__WHAT IS REQUIRED__. Write out exactly the lines below that run from the one containing "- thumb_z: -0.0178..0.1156" through the one containing "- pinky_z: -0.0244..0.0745", both included, with no other lines.

--- EXTRACTED INFORMATION ---

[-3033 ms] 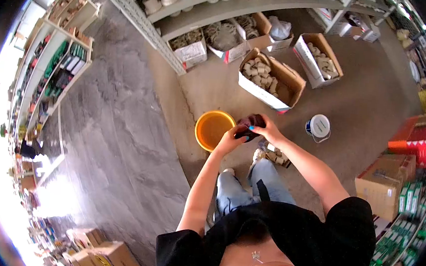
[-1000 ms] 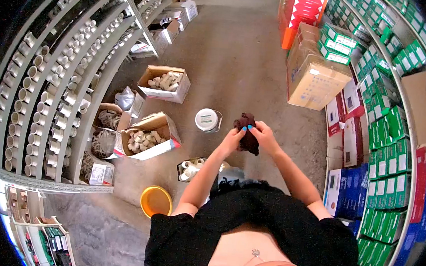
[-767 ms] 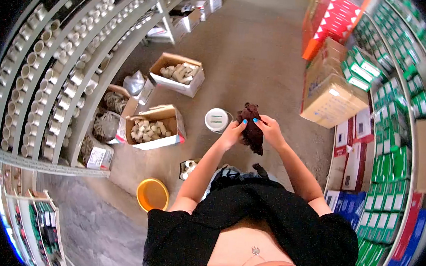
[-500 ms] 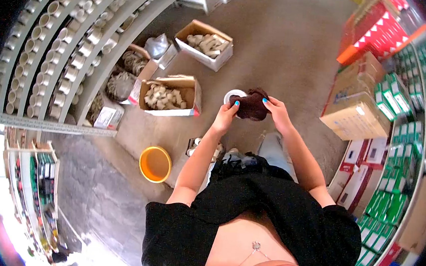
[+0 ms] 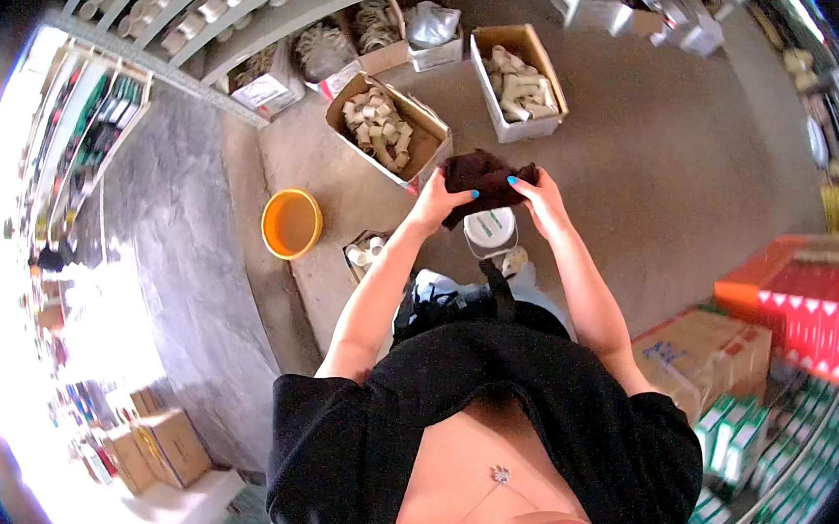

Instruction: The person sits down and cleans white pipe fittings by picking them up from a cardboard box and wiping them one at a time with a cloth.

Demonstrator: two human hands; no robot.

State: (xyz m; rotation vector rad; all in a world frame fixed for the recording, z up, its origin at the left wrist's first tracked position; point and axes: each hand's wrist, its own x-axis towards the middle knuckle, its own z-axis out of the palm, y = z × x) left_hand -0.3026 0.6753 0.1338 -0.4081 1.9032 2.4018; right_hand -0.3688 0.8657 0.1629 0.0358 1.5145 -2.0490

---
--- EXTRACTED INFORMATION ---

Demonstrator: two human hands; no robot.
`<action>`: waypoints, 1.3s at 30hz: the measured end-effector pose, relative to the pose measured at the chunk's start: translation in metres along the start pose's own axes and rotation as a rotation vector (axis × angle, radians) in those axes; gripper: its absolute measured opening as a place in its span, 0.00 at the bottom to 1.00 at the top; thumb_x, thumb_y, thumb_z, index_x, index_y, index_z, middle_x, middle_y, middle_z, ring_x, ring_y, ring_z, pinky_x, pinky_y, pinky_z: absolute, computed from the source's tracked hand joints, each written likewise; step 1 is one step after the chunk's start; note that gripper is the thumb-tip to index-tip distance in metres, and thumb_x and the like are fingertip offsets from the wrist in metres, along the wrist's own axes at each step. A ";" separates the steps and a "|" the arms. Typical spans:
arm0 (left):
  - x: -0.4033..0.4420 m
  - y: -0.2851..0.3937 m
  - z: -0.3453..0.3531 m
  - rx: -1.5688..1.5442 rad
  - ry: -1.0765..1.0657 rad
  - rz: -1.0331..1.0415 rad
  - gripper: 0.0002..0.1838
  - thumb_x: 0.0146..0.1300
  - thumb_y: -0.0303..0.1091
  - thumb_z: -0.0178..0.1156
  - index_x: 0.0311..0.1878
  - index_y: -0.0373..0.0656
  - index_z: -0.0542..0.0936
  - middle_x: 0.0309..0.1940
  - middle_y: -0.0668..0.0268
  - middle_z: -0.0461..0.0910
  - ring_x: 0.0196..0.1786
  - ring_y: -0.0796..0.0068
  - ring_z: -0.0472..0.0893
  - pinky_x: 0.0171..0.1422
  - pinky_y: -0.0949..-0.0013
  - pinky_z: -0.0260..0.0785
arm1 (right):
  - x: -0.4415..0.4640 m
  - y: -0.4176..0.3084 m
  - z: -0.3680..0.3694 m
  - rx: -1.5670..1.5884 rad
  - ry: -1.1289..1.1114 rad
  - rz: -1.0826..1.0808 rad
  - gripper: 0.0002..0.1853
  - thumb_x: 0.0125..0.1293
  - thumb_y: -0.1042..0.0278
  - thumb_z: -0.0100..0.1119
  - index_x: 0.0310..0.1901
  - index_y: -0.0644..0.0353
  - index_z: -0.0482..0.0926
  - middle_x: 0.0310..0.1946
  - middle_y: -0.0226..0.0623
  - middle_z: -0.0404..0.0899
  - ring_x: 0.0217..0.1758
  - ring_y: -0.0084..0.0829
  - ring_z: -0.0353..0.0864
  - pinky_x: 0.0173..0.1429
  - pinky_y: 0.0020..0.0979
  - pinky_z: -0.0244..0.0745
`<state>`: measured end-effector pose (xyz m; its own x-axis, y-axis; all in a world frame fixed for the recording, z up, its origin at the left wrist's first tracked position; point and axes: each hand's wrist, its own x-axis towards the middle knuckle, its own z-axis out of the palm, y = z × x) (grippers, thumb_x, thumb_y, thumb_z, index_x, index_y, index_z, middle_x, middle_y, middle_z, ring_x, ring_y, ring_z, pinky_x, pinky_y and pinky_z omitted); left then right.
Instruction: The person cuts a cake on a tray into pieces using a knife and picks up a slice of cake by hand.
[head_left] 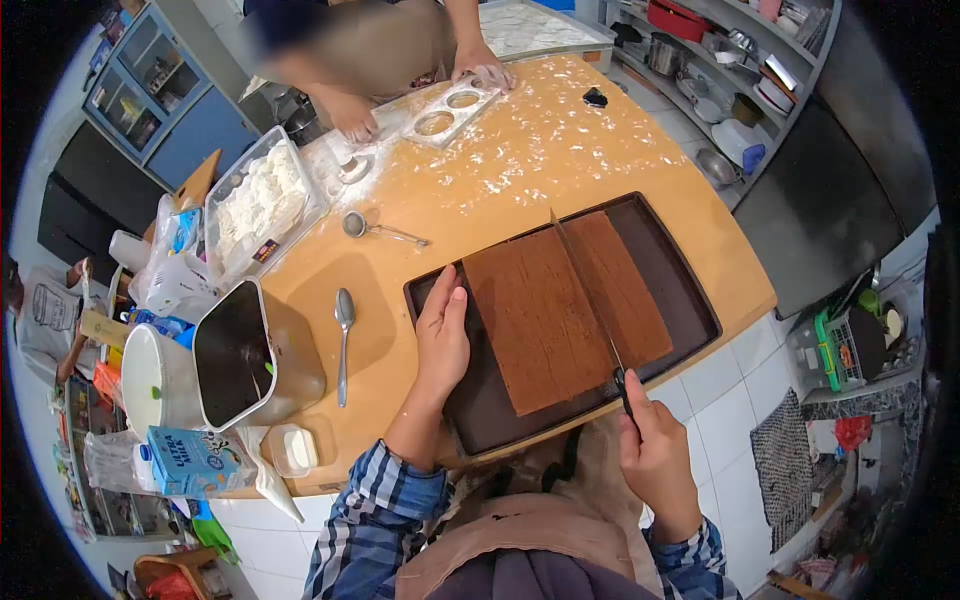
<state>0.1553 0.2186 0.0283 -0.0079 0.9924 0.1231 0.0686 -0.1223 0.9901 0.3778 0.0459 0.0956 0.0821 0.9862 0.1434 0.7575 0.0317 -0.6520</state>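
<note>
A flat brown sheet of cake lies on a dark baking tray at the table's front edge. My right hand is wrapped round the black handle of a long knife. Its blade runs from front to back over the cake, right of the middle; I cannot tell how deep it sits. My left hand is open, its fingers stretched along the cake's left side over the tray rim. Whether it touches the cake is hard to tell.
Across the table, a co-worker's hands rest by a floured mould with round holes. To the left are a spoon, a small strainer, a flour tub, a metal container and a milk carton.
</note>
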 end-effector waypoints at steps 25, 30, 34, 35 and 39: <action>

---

__EXERCISE OUTPUT__.
  - thumb_z: -0.0178..0.1156
  - index_x: 0.0311..0.1878
  - index_y: -0.0373..0.0656
  - index_z: -0.0542..0.0936
  - middle_x: 0.0309..0.1940
  - middle_y: -0.0668..0.0268
  - middle_z: -0.0461..0.0910
  - ring_x: 0.0196..0.1786
  - ring_y: -0.0796..0.0068
  - ring_z: -0.0472..0.0893
  - pinky_x: 0.0171..0.1422
  - pinky_y: -0.0949..-0.0013
  - pinky_z: -0.0260..0.0785
arm1 (right):
  - x: -0.4415..0.4640 m
  - y: -0.4176..0.3084 m
  - z: -0.3680..0.3694 m
  - rx: -1.5670..1.5884 rad
  - ry: -1.1289..1.1114 rad
  - rz: -1.0826..1.0808 rad
  - gripper: 0.0002..0.1853
  - thumb_x: 0.0125..0.1293
  - thumb_y: -0.1042..0.0278
  - thumb_z: -0.0100..0.1119
  - index_x: 0.0310..0.1901
  - index_y: -0.0644..0.0353
  - index_z: -0.0482..0.0926
  - middle_x: 0.0310..0.1946
  - middle_y: -0.0226..0.0623
  - middle_z: -0.0404..0.0899
  - ring_x: 0.0217..0.1758
  - ring_y: -0.0084..0.0829
  - ring_z: -0.0353..0.0864
  - pinky_x: 0.0173..0.1429
  - pinky_y: 0.0020..0.0979
  - pinky_z: -0.0244..0.0745

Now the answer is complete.